■ **TASK**
From the data below, copy exactly the lines that lie between the one holding "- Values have" and the one holding "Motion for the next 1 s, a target", including both, and nothing more.
DATA UNDER STUDY Block Start
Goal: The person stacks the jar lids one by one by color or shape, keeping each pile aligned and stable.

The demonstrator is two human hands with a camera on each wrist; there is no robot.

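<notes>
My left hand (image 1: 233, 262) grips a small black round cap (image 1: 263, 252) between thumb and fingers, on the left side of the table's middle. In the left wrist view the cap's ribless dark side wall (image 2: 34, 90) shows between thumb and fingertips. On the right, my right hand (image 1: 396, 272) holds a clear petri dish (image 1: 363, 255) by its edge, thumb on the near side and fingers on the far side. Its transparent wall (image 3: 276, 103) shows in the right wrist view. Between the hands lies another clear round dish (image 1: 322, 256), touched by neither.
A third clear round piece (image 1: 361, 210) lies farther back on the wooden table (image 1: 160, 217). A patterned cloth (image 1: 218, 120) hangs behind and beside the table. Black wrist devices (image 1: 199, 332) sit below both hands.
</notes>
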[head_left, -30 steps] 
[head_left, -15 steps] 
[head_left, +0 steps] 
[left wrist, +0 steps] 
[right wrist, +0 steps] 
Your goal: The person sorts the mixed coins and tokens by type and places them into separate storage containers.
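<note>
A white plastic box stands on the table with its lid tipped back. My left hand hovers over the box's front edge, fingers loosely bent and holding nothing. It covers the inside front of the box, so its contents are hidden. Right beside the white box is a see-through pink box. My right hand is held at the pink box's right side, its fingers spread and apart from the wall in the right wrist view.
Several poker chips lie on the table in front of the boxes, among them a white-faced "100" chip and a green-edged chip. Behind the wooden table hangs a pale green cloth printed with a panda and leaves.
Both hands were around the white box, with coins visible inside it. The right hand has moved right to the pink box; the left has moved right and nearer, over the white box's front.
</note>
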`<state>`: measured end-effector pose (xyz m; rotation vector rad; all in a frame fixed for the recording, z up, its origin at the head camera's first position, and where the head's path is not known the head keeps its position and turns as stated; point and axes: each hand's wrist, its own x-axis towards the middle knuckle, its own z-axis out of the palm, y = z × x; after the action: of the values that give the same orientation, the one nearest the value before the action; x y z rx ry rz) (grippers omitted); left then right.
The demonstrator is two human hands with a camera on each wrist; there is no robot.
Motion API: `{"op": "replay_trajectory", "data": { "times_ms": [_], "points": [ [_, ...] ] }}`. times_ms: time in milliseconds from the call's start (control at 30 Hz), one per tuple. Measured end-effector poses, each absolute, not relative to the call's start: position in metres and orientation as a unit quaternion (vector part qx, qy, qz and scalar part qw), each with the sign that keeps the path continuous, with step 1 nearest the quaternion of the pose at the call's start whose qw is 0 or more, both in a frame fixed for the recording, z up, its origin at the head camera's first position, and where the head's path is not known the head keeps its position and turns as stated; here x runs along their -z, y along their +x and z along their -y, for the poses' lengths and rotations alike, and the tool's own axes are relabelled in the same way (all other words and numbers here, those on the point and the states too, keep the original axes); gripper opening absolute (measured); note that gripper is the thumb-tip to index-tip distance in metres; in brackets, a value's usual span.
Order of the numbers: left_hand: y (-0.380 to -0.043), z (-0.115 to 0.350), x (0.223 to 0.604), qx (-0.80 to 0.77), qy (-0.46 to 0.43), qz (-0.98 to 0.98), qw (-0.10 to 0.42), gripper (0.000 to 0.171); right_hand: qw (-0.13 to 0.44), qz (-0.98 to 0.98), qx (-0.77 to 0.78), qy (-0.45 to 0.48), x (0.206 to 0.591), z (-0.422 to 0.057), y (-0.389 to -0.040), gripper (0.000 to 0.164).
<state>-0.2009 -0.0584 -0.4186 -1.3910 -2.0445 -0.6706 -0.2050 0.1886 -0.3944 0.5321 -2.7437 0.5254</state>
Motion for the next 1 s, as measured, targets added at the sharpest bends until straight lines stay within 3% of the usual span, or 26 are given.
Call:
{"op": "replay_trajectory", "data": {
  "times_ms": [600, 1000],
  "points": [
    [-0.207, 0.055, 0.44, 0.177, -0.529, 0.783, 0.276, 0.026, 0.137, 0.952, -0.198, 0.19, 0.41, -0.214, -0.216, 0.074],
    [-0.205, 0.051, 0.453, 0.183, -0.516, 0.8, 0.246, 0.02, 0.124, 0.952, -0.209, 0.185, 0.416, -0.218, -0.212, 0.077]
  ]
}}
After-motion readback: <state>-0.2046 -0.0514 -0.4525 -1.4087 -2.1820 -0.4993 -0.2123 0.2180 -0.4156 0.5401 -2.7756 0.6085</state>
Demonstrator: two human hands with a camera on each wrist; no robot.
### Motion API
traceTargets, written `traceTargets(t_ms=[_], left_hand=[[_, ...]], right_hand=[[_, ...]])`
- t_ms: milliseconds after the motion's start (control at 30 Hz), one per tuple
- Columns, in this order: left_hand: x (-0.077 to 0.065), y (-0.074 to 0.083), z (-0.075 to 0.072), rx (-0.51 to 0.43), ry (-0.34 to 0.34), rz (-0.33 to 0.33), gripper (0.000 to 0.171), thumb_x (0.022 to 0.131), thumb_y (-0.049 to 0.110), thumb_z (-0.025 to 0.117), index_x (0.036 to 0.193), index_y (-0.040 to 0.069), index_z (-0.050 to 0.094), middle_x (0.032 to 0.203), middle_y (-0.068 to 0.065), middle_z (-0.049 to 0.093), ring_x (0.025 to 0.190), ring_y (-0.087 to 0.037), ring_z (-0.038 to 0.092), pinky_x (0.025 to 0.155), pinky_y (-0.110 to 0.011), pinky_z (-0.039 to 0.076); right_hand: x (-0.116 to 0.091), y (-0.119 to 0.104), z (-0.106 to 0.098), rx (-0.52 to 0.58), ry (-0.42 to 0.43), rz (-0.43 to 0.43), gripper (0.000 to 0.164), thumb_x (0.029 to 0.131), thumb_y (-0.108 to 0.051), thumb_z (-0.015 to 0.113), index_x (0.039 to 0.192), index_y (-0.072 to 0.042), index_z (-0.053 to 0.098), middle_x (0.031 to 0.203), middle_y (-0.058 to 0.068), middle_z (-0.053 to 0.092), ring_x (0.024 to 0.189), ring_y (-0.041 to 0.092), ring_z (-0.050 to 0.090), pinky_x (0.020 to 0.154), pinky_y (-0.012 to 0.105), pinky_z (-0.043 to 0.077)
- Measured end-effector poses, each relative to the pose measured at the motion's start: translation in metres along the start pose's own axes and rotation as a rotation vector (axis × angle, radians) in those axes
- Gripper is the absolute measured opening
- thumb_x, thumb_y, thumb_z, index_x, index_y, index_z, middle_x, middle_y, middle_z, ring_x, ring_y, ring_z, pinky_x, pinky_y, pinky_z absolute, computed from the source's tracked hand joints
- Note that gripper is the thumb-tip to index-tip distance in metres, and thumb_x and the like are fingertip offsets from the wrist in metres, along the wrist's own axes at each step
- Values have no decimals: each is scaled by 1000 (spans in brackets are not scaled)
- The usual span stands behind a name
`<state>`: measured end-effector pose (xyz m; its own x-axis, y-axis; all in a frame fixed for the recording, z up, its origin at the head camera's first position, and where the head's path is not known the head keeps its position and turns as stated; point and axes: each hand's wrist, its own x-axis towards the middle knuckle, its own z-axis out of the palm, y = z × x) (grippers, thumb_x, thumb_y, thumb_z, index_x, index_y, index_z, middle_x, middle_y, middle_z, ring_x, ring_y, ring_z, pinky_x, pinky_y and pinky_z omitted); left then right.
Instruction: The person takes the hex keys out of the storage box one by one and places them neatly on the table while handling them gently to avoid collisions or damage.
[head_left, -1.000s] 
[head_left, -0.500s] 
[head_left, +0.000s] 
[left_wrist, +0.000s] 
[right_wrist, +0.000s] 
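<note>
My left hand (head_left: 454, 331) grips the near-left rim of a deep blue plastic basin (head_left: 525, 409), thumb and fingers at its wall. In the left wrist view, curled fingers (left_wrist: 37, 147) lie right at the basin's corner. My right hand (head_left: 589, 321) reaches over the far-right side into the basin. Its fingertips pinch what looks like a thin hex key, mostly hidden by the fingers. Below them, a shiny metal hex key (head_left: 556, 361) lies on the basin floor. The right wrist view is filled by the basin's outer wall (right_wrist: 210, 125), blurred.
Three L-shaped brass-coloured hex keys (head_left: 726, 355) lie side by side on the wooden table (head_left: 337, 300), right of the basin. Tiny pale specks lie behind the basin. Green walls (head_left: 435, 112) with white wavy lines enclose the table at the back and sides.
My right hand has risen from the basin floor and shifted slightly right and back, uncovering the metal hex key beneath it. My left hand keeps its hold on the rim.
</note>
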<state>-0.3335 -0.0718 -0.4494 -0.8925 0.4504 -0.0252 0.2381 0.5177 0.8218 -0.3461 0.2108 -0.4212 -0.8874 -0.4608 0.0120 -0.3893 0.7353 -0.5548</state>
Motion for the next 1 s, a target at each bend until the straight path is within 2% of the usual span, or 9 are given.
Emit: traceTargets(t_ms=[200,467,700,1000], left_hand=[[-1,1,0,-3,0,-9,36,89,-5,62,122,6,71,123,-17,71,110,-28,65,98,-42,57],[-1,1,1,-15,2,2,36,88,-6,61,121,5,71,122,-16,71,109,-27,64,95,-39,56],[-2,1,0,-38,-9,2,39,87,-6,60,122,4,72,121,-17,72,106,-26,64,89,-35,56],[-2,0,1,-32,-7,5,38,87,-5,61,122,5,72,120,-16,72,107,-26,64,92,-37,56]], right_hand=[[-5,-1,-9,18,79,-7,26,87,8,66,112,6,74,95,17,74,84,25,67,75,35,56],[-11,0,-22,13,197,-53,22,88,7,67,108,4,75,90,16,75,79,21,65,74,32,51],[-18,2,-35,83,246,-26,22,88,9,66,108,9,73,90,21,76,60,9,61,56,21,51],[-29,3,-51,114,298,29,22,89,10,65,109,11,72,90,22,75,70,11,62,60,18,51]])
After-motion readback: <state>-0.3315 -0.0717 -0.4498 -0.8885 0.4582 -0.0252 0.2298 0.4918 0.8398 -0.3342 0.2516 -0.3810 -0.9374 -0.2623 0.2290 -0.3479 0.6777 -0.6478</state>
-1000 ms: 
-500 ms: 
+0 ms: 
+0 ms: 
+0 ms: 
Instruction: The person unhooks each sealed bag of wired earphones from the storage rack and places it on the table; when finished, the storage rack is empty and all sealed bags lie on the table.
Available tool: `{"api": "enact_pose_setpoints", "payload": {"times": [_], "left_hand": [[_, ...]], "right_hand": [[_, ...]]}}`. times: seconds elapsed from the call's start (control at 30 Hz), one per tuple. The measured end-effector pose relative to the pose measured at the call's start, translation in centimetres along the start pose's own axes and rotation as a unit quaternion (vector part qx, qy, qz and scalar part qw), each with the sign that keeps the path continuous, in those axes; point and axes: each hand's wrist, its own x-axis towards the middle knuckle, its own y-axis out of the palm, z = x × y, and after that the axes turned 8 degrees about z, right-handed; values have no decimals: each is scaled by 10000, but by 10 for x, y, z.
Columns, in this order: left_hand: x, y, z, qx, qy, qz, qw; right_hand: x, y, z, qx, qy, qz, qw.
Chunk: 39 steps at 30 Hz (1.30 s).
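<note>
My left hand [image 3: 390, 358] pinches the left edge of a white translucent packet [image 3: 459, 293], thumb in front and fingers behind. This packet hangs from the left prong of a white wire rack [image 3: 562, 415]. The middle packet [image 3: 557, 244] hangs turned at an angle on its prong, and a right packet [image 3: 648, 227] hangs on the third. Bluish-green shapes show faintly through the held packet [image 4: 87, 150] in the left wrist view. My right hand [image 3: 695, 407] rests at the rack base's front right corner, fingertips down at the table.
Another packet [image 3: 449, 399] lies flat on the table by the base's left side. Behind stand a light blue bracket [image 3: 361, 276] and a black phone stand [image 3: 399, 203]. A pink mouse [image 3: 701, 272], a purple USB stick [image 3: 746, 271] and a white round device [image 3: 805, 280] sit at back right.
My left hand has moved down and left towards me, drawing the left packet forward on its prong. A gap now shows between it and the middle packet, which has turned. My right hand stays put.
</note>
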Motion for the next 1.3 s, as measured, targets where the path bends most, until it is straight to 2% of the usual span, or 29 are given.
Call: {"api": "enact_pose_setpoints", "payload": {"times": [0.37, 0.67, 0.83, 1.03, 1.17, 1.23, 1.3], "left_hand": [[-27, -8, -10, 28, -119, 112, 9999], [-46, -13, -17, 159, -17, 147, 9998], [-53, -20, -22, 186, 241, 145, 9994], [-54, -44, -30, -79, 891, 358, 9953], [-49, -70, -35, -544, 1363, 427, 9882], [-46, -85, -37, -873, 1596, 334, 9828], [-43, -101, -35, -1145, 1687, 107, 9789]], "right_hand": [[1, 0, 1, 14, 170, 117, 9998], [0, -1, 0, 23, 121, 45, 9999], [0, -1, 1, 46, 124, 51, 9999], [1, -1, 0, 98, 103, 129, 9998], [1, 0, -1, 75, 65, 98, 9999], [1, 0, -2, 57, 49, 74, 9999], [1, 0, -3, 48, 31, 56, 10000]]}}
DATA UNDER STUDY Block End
■ **PROBLEM SOLUTION**
- Values have no decimals: each is scaled by 1000 (spans in brackets are not scaled)
- The usual span stands behind a name
`<state>`: measured end-effector pose (xyz m; its own x-axis, y-axis; all in a frame fixed for the recording, z up, its origin at the head camera's first position, and where the head's path is not known the head keeps its position and turns as stated; point and axes: each hand's wrist, its own x-axis towards the middle knuckle, its own z-axis out of the palm, y = z × x) (grippers, thumb_x, thumb_y, thumb_z, index_x, index_y, index_z, middle_x, middle_y, middle_z, ring_x, ring_y, ring_z, pinky_x, pinky_y and pinky_z omitted); left then right.
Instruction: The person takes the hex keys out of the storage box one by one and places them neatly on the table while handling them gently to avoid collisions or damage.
[head_left, -1.000s] 
[head_left, -0.500s] 
[head_left, +0.000s] 
[left_wrist, +0.000s] 
[right_wrist, +0.000s] 
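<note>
My left hand (head_left: 454, 331) grips the near-left rim of a deep blue plastic basin (head_left: 525, 409), thumb and fingers at its wall. In the left wrist view, curled fingers (left_wrist: 37, 147) lie right at the basin's corner. My right hand (head_left: 589, 321) reaches over the far-right side into the basin. Its fingertips pinch what looks like a thin hex key, mostly hidden by the fingers. Below them, a shiny metal hex key (head_left: 556, 361) lies on the basin floor. The right wrist view is filled by the basin's outer wall (right_wrist: 210, 125), blurred.
Three L-shaped brass-coloured hex keys (head_left: 726, 355) lie side by side on the wooden table (head_left: 337, 300), right of the basin. Tiny pale specks lie behind the basin. Green walls (head_left: 435, 112) with white wavy lines enclose the table at the back and sides.
My right hand has risen from the basin floor and shifted slightly right and back, uncovering the metal hex key beneath it. My left hand keeps its hold on the rim.
</note>
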<state>-0.3335 -0.0718 -0.4494 -0.8925 0.4504 -0.0252 0.2381 0.5177 0.8218 -0.3461 0.2108 -0.4212 -0.8874 -0.4608 0.0120 -0.3893 0.7353 -0.5548</state>
Motion for the next 1 s, a target at each bend until the straight path is within 2% of the usual span, or 9 are given.

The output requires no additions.